Sylvane redevint sérieuse pour justifier l'attitude de son beau-père.
— Il faut le comprendre. Sa situation est ambiguë: il est chef de famille, mais il n'est pas mon vrai père. Au début, il était un peu assis entre deux chaises. La situation s'est clarifiée pour lui lorsque mon père biologique a quitté Solera pour s'installer sur une planète lointaine. Du coup, mon lien avec lui était de fait rompu, et mon beau-père a estimé que j'avais besoin d'une autorité paternelle pour me guider dans la vie. Tu sais, il m'aimes bien et il fait de gros efforts pour me comprendre, mais il ne me connaît que depuis que j'ai dix ans et mon père est définitivement parti il y a seulement trois ans. Il n'a jamais eu d'enfant à lui et il se retrouve avec une adolescente dans les jambes!
— Il y a pire que toi dans le domaine du caractère...
— Tu me connais mal, je peux me montrer très chipie à l'occasion.
— J'ai de la peine à le croire.
— Tu es gentil. Alors tu m’emmènes où?
— J’avais pensé à la rivière sans retour..

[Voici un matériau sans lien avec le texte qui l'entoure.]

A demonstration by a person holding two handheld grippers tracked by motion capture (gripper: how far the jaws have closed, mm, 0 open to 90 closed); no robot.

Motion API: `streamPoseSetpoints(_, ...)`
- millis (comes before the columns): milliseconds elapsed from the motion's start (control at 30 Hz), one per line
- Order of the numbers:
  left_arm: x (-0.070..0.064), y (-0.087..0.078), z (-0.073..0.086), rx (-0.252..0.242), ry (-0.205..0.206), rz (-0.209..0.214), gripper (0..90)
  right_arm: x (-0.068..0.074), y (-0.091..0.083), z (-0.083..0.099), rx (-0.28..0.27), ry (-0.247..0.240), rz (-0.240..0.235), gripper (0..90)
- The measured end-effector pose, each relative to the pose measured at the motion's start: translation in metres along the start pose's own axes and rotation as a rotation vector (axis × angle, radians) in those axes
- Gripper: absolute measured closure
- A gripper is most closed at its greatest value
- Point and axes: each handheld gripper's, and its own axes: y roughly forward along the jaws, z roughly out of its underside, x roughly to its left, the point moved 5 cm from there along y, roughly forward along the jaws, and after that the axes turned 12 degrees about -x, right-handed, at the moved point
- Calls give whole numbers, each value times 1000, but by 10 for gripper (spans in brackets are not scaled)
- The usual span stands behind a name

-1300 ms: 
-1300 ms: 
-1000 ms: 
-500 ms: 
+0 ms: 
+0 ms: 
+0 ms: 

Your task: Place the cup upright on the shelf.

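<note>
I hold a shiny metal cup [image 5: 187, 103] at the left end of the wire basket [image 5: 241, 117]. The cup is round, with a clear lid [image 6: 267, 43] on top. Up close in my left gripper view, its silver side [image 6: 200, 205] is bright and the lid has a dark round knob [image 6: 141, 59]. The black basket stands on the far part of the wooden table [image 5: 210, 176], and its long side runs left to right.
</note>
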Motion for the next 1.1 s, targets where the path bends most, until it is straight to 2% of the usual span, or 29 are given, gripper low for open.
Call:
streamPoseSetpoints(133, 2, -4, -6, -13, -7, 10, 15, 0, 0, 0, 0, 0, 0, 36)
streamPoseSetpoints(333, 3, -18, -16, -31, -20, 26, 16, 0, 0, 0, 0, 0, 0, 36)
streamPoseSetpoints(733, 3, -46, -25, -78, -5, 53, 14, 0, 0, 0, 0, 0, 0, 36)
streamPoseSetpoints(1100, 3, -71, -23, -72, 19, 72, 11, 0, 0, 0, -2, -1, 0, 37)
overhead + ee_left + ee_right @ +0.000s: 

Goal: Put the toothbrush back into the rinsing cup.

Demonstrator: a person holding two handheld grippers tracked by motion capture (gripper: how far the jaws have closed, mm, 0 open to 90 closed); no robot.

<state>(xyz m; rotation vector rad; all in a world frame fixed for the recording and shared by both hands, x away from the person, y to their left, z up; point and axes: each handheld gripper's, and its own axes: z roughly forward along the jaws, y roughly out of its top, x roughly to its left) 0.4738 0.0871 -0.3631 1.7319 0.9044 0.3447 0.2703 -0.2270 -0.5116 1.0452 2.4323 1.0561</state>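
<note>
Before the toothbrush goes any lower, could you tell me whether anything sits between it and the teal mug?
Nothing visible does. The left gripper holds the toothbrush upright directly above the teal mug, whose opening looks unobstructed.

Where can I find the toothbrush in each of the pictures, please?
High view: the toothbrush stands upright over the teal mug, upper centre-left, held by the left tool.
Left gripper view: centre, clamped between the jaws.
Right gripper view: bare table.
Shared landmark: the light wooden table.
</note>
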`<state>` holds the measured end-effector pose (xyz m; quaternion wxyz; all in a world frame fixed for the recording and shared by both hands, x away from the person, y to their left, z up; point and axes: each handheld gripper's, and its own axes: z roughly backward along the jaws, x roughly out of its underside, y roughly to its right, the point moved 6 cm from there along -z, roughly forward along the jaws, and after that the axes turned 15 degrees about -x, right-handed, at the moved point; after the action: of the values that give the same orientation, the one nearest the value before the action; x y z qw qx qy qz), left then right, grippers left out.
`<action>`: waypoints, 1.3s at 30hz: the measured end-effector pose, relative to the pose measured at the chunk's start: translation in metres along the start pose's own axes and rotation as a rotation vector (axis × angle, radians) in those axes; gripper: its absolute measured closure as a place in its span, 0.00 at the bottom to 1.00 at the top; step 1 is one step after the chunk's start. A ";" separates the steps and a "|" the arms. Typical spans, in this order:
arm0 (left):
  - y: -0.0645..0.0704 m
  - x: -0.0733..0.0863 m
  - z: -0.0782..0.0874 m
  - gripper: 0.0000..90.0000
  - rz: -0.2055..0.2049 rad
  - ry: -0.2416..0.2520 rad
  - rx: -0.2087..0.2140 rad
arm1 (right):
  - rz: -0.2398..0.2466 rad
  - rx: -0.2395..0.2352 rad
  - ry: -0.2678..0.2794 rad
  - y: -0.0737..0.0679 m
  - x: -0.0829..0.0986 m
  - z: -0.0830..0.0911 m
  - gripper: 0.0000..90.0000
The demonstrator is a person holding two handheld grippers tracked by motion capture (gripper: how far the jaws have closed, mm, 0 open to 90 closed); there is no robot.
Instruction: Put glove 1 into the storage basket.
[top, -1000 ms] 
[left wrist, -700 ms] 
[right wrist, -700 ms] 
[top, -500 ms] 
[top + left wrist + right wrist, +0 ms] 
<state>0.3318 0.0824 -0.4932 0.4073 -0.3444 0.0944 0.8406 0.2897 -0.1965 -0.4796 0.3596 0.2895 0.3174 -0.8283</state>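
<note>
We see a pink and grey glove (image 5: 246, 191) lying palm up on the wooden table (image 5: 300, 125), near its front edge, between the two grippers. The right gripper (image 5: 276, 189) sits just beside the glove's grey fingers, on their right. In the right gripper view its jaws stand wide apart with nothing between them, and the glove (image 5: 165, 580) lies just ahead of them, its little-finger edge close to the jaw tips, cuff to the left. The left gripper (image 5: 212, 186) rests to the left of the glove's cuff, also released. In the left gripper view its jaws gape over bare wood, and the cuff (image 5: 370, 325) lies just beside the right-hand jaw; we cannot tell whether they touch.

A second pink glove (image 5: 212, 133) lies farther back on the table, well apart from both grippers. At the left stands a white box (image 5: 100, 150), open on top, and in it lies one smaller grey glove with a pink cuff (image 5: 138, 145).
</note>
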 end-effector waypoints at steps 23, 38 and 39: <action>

— Hum, ça fait peur ce truc.
— Mais non, tu verras, c’est très joli. On se croirait dans la jungle.
— Ouais, et les chutes?
— C’est marrant. Tu n’as pas envie?
— Si, bien sûr.
Il surprit son regard troublé, hésitant entre envie et retenue. Il souhaitait tellement fort qu'elle ait confiance en lui.
Au stop du bas du boulevard du Progrès ils sortirent du bus main dans la main. Philippe, distrait, heurta un passant et s’excusa vaguement. Sylvane se retourna pour regarder l’homme puis lui pressa la main.
— Tu l’as reconnu?
— Non. Qui est-ce?
— Alter Pavi, le journaliste de StarCom Video. Tu sais, celui qui fait les reportages sur le prophète.
— Ah oui, bien sûr. Le prophète doit faire une apparition, c’est pourquoi il est dans le coin.
— Quoi ? le prophète est ici ? On peut le voir ?
Elle avait stoppé net et le retenait par le bras. Vaguement mécontent il la renseigna à contrecœur.
— Il est à la maison du Mineur et il a promis de commencer son enseignement aujourd’hui.
Sylvane sembla bouleversée par la nouvelle.
— Allons-y, s'il te plaît. Je voudrais tellement l’entendre.
Devant l’air contrarié du garçon elle insista.
— Je t’en prie. Si tu m’aimes bien, emmènes-moi l’écouter.
C’était certainement la dernière chose que Philippe avait envie de faire, mais pouvait-il rester insensible au regard implorant de la jeune fille ? Il acquiesça, le cœur cependant pris dans un étau de glace, plein d’un sombre pressentiment.